= EXERCISE PROMPT =
Starting at the first line and ending at the last, repeat the material word for word.

= DATA SHOWN =
++++++++++++++++++++

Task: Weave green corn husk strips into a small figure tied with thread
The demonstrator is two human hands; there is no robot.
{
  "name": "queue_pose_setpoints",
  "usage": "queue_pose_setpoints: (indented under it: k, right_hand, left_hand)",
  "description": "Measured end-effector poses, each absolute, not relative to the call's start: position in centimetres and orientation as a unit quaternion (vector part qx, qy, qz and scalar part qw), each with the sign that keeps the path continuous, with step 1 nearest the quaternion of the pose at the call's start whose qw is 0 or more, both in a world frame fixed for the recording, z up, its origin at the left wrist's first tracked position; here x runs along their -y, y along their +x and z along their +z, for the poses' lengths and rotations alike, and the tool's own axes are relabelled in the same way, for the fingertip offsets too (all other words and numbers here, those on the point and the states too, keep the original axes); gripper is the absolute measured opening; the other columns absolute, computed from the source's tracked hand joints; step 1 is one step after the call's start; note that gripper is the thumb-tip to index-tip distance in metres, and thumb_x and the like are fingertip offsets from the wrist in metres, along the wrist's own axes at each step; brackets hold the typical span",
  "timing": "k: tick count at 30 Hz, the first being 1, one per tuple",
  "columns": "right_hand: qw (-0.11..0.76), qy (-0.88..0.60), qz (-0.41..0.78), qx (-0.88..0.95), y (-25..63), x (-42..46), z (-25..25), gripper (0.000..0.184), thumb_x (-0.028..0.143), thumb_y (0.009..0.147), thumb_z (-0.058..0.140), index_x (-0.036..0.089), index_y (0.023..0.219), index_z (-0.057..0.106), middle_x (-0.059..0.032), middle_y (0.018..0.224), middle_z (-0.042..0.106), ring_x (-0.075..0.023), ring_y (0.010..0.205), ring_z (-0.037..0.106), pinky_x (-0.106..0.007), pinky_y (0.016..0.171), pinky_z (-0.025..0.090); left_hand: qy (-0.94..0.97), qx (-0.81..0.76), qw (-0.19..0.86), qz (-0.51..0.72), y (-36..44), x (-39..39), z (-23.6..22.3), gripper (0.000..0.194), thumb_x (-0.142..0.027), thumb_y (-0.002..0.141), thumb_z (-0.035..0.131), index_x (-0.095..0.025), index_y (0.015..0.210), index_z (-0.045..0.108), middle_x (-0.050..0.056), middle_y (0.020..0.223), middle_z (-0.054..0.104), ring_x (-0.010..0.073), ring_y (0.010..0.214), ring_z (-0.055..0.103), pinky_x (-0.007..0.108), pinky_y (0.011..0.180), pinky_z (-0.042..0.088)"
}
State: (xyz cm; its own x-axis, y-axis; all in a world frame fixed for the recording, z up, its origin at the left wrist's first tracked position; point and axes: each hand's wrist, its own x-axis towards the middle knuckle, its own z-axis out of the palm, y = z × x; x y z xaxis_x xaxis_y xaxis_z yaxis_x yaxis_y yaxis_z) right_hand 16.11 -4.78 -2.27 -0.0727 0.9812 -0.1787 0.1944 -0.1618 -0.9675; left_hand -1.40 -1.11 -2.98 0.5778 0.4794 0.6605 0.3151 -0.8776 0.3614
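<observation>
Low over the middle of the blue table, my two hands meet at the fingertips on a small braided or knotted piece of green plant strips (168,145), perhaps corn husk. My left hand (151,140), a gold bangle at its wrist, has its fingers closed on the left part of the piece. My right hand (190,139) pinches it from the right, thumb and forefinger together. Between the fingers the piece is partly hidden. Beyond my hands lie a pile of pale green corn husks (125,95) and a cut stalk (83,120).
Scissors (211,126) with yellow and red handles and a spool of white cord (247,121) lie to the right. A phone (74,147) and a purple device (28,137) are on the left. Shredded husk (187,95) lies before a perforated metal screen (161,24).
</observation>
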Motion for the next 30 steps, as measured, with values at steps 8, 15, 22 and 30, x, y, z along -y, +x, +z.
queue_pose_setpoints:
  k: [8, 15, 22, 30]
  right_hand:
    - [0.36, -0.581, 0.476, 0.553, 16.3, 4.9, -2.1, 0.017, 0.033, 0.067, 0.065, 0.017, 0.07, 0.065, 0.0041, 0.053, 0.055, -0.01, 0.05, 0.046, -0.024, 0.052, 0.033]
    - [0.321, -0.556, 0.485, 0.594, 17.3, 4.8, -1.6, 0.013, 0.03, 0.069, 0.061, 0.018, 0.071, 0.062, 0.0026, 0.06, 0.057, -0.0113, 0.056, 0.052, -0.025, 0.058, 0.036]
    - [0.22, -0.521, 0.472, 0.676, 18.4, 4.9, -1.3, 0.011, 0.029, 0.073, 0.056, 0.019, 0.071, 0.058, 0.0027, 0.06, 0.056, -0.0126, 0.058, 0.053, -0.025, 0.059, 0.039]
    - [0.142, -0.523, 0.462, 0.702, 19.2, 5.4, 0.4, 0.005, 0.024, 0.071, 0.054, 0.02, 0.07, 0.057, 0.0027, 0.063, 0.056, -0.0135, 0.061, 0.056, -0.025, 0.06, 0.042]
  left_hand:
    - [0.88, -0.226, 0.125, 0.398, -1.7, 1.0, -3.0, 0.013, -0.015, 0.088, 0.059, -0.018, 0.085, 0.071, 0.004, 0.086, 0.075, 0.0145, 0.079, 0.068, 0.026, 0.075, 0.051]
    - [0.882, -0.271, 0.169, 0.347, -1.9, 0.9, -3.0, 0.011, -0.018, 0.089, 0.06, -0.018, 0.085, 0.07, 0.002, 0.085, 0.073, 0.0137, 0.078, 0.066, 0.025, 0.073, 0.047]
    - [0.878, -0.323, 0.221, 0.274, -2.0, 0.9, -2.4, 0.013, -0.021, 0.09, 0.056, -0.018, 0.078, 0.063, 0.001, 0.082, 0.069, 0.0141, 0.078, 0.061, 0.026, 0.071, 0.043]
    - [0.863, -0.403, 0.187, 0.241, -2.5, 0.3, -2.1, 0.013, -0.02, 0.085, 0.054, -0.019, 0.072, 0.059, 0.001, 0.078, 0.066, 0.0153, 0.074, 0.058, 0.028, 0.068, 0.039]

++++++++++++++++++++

= OUTPUT =
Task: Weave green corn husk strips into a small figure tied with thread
The demonstrator is two human hands; there is no robot.
{
  "name": "queue_pose_setpoints",
  "usage": "queue_pose_setpoints: (indented under it: k, right_hand, left_hand)",
  "description": "Measured end-effector poses, each absolute, not relative to the call's start: position in centimetres and orientation as a unit quaternion (vector part qx, qy, qz and scalar part qw), each with the sign that keeps the path continuous, with step 1 nearest the quaternion of the pose at the call's start whose qw is 0 or more, both in a world frame fixed for the recording, z up, its origin at the left wrist's first tracked position; here x runs along their -y, y along their +x and z along their +z, for the poses' lengths and rotations alike, and the tool's own axes are relabelled in the same way, for the fingertip offsets too (all other words and numbers here, those on the point and the states too, keep the original axes); gripper is the absolute measured opening; the other columns absolute, computed from the source's tracked hand joints; step 1 is one step after the call's start; note that gripper is the thumb-tip to index-tip distance in metres, and thumb_x and the like are fingertip offsets from the wrist in metres, along the wrist's own axes at each step; brackets hold the typical span",
  "timing": "k: tick count at 30 Hz, the first being 1, one per tuple",
  "columns": "right_hand: qw (-0.11..0.76), qy (-0.88..0.60), qz (-0.41..0.78), qx (-0.88..0.95), y (-25..63), x (-42..46), z (-25..25), gripper (0.000..0.184), thumb_x (-0.028..0.143), thumb_y (0.009..0.147), thumb_z (-0.058..0.140), index_x (-0.036..0.089), index_y (0.023..0.219), index_z (-0.057..0.106), middle_x (-0.059..0.032), middle_y (0.018..0.224), middle_z (-0.042..0.106), ring_x (-0.075..0.023), ring_y (0.010..0.205), ring_z (-0.037..0.106), pinky_x (-0.106..0.007), pinky_y (0.016..0.171), pinky_z (-0.025..0.090); left_hand: qy (-0.94..0.97), qx (-0.81..0.76), qw (-0.19..0.86), qz (-0.51..0.72), y (-36..44), x (-39..39), z (-23.6..22.3), gripper (0.000..0.194), thumb_x (-0.142..0.027), thumb_y (-0.002..0.141), thumb_z (-0.035..0.131), index_x (-0.095..0.025), index_y (0.015..0.210), index_z (-0.045..0.108), middle_x (-0.050..0.056), middle_y (0.020..0.223), middle_z (-0.054..0.104), ring_x (-0.010..0.073), ring_y (0.010..0.214), ring_z (-0.055..0.103), pinky_x (-0.007..0.108), pinky_y (0.011..0.180), pinky_z (-0.042..0.088)"
}
State: (xyz cm; its own x-axis, y-axis; all in a world frame fixed for the recording, z up, its origin at the left wrist's first tracked position; point and axes: each hand's wrist, its own x-axis towards the middle knuckle, its own z-axis out of the palm, y = z × x; x y z xaxis_x xaxis_y xaxis_z yaxis_x yaxis_y yaxis_z) right_hand 16.11 -4.78 -2.27 -0.0727 0.9812 -0.1787 0.1944 -0.1618 -0.9675; left_hand -1.40 -1.11 -2.98 0.5778 0.4794 0.6605 0.3151 -0.8776 0.3614
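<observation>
Low over the middle of the blue table, my two hands meet at the fingertips on a small braided or knotted piece of green plant strips (168,145), perhaps corn husk. My left hand (151,140), a gold bangle at its wrist, has its fingers closed on the left part of the piece. My right hand (190,139) pinches it from the right, thumb and forefinger together. Between the fingers the piece is partly hidden. Beyond my hands lie a pile of pale green corn husks (125,95) and a cut stalk (83,120).
Scissors (211,126) with yellow and red handles and a spool of white cord (247,121) lie to the right. A phone (74,147) and a purple device (28,137) are on the left. Shredded husk (187,95) lies before a perforated metal screen (161,24).
</observation>
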Motion for the next 30 steps, as measured, with values at steps 8, 15, 22 and 30, x, y, z along -y, +x, +z.
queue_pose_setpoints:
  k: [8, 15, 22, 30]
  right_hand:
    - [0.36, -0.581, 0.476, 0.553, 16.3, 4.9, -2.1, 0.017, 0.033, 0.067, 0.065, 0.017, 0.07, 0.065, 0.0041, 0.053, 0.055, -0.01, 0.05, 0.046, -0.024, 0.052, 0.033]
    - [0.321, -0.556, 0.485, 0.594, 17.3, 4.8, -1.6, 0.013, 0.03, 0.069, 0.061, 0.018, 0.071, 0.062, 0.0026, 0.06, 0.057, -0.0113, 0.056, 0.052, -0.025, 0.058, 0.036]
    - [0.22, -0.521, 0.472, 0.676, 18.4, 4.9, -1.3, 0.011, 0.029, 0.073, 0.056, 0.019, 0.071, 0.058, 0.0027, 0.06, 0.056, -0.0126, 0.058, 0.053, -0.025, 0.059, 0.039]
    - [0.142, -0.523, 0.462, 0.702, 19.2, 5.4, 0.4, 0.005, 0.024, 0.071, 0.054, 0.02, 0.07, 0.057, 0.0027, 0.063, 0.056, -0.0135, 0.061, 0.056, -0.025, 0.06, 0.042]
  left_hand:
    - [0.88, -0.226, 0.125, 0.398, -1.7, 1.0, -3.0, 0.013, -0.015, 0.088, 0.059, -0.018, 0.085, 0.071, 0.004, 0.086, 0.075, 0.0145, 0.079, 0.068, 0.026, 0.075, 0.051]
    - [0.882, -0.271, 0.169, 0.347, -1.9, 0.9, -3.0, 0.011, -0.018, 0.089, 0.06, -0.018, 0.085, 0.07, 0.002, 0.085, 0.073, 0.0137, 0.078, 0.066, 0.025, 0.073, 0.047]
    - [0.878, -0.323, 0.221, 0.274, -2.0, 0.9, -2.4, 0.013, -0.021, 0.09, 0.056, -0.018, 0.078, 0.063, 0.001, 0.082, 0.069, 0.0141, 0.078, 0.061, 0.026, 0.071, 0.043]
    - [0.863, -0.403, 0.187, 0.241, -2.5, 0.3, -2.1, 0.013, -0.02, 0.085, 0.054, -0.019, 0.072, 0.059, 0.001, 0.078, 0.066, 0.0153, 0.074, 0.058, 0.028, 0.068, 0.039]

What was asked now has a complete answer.